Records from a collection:
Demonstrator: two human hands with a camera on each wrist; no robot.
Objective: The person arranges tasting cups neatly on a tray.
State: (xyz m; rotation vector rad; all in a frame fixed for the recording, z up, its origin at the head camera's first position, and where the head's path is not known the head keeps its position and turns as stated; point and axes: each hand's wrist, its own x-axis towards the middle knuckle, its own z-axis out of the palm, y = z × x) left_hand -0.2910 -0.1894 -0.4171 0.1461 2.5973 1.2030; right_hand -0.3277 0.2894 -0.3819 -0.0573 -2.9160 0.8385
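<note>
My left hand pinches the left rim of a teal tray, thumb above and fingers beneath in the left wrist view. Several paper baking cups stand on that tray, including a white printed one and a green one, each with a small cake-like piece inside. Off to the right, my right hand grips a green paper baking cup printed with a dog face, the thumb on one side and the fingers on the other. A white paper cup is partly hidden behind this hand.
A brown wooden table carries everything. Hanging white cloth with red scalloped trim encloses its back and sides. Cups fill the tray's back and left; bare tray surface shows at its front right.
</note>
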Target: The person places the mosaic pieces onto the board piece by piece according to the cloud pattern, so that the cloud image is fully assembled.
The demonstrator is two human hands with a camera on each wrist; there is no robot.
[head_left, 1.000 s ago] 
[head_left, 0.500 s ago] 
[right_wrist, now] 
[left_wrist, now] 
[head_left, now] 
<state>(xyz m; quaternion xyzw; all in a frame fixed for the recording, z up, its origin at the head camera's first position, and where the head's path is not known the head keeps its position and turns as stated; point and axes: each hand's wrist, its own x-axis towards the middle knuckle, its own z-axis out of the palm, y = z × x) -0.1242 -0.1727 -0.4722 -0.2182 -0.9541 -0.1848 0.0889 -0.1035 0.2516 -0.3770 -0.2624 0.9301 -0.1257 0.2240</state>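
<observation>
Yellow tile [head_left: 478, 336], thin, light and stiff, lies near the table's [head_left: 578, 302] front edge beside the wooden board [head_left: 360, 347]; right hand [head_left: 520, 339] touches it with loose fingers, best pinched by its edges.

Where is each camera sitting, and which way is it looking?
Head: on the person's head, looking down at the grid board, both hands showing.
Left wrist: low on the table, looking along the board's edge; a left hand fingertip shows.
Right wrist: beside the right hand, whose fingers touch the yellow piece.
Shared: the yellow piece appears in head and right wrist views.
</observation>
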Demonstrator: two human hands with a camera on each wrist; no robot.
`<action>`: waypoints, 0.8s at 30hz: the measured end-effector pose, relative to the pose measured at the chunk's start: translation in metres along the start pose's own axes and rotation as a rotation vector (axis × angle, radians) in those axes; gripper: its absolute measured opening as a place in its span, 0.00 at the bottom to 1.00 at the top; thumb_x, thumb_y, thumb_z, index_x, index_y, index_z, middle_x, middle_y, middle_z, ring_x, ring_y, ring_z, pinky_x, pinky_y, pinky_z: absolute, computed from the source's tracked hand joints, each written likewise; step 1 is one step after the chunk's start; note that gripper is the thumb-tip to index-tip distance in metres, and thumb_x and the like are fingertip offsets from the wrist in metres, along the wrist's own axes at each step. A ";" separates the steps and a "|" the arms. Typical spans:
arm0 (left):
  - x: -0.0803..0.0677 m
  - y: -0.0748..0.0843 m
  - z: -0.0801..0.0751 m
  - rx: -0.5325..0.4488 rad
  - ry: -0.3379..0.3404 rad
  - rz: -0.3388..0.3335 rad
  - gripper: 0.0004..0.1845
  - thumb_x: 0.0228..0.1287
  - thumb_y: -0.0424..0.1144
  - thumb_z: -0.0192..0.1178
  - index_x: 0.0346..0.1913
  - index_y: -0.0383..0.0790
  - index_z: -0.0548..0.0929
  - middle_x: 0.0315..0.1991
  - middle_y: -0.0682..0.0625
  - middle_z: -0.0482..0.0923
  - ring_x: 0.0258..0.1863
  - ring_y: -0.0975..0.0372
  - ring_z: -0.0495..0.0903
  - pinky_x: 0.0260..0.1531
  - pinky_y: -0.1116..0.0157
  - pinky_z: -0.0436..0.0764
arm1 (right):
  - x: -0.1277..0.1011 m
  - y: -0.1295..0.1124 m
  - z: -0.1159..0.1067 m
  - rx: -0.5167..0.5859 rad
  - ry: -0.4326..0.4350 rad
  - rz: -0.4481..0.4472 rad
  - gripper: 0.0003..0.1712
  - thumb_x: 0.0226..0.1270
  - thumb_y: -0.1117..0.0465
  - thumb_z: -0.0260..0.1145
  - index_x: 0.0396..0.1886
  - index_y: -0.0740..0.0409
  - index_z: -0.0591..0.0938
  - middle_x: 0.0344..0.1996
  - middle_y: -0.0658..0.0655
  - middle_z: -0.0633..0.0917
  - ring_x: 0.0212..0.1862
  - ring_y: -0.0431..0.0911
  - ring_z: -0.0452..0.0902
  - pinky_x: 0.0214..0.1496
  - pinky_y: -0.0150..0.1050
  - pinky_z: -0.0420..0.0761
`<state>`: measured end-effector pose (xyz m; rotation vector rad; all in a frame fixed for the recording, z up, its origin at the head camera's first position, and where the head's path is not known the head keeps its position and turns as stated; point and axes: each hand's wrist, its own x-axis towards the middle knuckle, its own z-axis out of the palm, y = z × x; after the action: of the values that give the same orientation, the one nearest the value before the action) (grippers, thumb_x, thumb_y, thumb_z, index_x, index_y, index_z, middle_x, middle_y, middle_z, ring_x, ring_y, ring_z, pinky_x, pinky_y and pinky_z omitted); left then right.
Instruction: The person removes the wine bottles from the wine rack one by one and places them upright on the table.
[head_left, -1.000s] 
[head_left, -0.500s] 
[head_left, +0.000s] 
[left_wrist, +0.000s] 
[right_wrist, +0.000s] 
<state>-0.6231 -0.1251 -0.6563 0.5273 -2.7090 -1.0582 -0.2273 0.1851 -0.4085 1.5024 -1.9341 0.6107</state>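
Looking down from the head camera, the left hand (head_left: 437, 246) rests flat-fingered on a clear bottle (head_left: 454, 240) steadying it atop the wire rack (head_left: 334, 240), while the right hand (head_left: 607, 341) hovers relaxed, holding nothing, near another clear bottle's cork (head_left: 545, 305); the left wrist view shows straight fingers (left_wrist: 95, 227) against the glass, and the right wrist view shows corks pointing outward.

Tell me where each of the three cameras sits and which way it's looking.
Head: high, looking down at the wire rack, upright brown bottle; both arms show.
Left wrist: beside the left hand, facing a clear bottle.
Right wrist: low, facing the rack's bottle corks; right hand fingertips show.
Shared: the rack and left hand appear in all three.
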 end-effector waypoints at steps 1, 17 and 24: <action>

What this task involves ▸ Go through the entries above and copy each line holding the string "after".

Finished task ▸
`<action>`: waypoints, 0.8s at 30hz: the measured end-effector pose, relative to the pose measured at the chunk's start: translation in metres along the start pose's own axes and rotation as a rotation vector (axis × angle, radians) in those axes; gripper: its absolute measured opening as a place in its span, 0.00 at the bottom to 1.00 at the top; thumb_x, thumb_y, thumb_z, index_x, index_y, index_z, middle_x, middle_y, middle_z, ring_x, ring_y, ring_z, pinky_x, pinky_y, pinky_z: absolute, computed from the source's tracked hand joints, each written likewise; step 1 is one step after the chunk's start; note that gripper is the thumb-tip to index-tip distance in metres, and thumb_x and the like are fingertip offsets from the wrist in metres, along the wrist's own axes at each step. A ";" separates the steps and a "|" the arms. Typical spans:
`<state>`: measured end-effector pose (xyz m; rotation vector rad; all in a frame fixed for the recording, z up, its origin at the head camera's first position, and where the head's path is not known the head keeps its position and turns as stated; point and axes: each hand's wrist, its own x-axis towards the middle knuckle, its own z-axis out of the palm, y = z × x; after the action: of the values that give the same orientation, the one nearest the value before the action) (grippers, thumb_x, thumb_y, thumb_z, index_x, index_y, index_z, middle_x, middle_y, middle_z, ring_x, ring_y, ring_z, pinky_x, pinky_y and pinky_z omitted); left then right.

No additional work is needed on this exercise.